Try it> Omit images. Retype all entries verbatim.

Material for the task>
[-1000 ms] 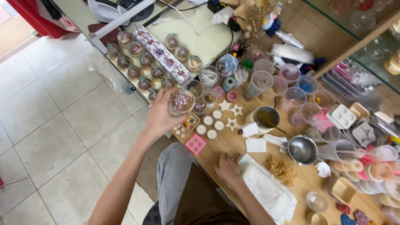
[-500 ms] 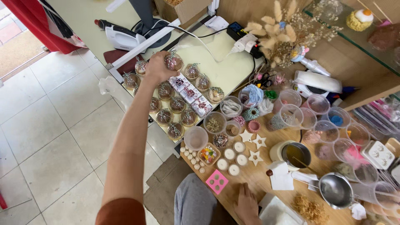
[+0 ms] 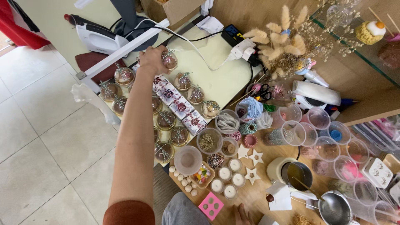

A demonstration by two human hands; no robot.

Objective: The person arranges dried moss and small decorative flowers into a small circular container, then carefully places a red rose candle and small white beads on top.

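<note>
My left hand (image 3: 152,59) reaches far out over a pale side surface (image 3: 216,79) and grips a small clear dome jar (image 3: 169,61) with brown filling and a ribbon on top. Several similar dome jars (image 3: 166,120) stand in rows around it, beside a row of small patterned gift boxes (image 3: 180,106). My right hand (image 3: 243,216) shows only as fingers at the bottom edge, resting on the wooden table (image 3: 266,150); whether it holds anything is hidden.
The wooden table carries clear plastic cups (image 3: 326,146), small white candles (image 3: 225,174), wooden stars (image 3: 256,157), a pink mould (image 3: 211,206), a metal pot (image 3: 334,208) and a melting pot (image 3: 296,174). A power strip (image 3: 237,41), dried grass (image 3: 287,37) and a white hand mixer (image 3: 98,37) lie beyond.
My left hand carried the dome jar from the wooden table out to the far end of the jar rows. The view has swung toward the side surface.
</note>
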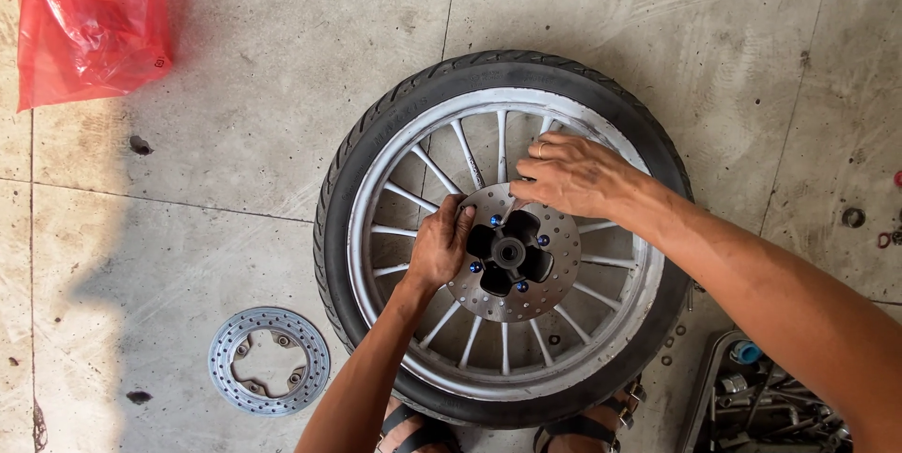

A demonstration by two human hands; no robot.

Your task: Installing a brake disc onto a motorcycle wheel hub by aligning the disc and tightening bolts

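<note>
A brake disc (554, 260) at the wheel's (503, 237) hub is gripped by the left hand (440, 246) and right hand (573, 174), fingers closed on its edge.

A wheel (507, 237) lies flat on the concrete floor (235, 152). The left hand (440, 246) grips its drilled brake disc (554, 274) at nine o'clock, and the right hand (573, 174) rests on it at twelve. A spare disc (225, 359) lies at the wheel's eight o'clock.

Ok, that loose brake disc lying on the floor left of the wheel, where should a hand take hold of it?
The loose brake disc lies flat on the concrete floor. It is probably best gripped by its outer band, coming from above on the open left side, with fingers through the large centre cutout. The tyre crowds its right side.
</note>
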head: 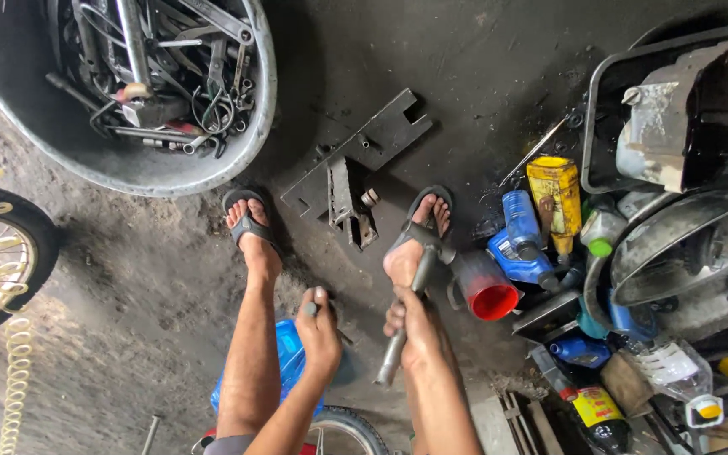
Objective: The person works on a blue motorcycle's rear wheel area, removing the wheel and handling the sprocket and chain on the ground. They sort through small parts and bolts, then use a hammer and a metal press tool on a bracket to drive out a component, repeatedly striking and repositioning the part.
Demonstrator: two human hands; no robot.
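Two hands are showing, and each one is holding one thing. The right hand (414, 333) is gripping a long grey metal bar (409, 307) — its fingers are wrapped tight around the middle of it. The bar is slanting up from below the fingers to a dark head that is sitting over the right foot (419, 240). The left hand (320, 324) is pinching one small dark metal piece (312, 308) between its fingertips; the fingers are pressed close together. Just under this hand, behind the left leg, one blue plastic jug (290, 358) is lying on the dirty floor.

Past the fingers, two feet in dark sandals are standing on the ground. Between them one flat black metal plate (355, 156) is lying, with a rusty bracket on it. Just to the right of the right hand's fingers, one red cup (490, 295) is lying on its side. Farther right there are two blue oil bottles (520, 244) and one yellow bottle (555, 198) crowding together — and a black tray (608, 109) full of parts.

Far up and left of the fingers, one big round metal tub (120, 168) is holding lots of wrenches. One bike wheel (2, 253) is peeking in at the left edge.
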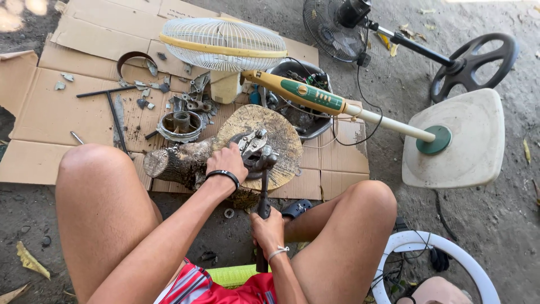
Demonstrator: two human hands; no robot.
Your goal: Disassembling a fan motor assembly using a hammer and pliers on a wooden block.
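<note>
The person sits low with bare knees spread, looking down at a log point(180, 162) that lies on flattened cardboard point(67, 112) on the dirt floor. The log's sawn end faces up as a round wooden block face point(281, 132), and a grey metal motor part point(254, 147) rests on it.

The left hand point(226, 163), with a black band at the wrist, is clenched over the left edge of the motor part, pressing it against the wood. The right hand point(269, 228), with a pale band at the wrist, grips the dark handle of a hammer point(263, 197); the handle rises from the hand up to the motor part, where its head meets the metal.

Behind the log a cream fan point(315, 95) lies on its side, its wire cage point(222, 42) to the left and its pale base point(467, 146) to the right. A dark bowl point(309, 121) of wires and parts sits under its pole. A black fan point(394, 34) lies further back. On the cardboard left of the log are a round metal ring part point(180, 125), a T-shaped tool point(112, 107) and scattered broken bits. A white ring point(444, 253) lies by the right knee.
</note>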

Result of the exercise>
[-1000 ms] 
[-500 ms] 
[+0 ms] 

A demonstration by two human hands; no robot.

Objective: The person arranges dried moss and small decorative flowers into a small circular container, then carefully places a red rose candle and small white beads on top.

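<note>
My left hand (image 3: 152,59) reaches far out over a pale side surface (image 3: 216,79) and grips a small clear dome jar (image 3: 169,61) with brown filling and a ribbon on top. Several similar dome jars (image 3: 166,120) stand in rows around it, beside a row of small patterned gift boxes (image 3: 180,106). My right hand (image 3: 243,216) shows only as fingers at the bottom edge, resting on the wooden table (image 3: 266,150); whether it holds anything is hidden.
The wooden table carries clear plastic cups (image 3: 326,146), small white candles (image 3: 225,174), wooden stars (image 3: 256,157), a pink mould (image 3: 211,206), a metal pot (image 3: 334,208) and a melting pot (image 3: 296,174). A power strip (image 3: 237,41), dried grass (image 3: 287,37) and a white hand mixer (image 3: 98,37) lie beyond.
My left hand carried the dome jar from the wooden table out to the far end of the jar rows. The view has swung toward the side surface.
</note>
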
A demonstration by two human hands; no robot.

Your task: Installing a brake disc onto a motorcycle wheel hub by aligning the disc and tightening bolts

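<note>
A brake disc (554, 260) at the wheel's (503, 237) hub is gripped by the left hand (440, 246) and right hand (573, 174), fingers closed on its edge.

A wheel (507, 237) lies flat on the concrete floor (235, 152). The left hand (440, 246) grips its drilled brake disc (554, 274) at nine o'clock, and the right hand (573, 174) rests on it at twelve. A spare disc (225, 359) lies at the wheel's eight o'clock.

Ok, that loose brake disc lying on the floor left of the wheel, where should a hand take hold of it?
The loose brake disc lies flat on the concrete floor. It is probably best gripped by its outer band, coming from above on the open left side, with fingers through the large centre cutout. The tyre crowds its right side.
</note>
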head: 
Objective: The person works on a blue motorcycle's rear wheel area, removing the wheel and handling the sprocket and chain on the ground. They sort through small parts and bolts, then use a hammer and a metal press tool on a bracket to drive out a component, repeatedly striking and repositioning the part.
Demonstrator: two human hands; no robot.
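Two hands are showing, and each one is holding one thing. The right hand (414, 333) is gripping a long grey metal bar (409, 307) — its fingers are wrapped tight around the middle of it. The bar is slanting up from below the fingers to a dark head that is sitting over the right foot (419, 240). The left hand (320, 324) is pinching one small dark metal piece (312, 308) between its fingertips; the fingers are pressed close together. Just under this hand, behind the left leg, one blue plastic jug (290, 358) is lying on the dirty floor.

Past the fingers, two feet in dark sandals are standing on the ground. Between them one flat black metal plate (355, 156) is lying, with a rusty bracket on it. Just to the right of the right hand's fingers, one red cup (490, 295) is lying on its side. Farther right there are two blue oil bottles (520, 244) and one yellow bottle (555, 198) crowding together — and a black tray (608, 109) full of parts.

Far up and left of the fingers, one big round metal tub (120, 168) is holding lots of wrenches. One bike wheel (2, 253) is peeking in at the left edge.
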Demonstrator: two human hands; no robot.
Your goal: Disassembling a fan motor assembly using a hammer and pliers on a wooden block.
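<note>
The person sits low with bare knees spread, looking down at a log point(180, 162) that lies on flattened cardboard point(67, 112) on the dirt floor. The log's sawn end faces up as a round wooden block face point(281, 132), and a grey metal motor part point(254, 147) rests on it.

The left hand point(226, 163), with a black band at the wrist, is clenched over the left edge of the motor part, pressing it against the wood. The right hand point(269, 228), with a pale band at the wrist, grips the dark handle of a hammer point(263, 197); the handle rises from the hand up to the motor part, where its head meets the metal.

Behind the log a cream fan point(315, 95) lies on its side, its wire cage point(222, 42) to the left and its pale base point(467, 146) to the right. A dark bowl point(309, 121) of wires and parts sits under its pole. A black fan point(394, 34) lies further back. On the cardboard left of the log are a round metal ring part point(180, 125), a T-shaped tool point(112, 107) and scattered broken bits. A white ring point(444, 253) lies by the right knee.
</note>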

The output has been given in full.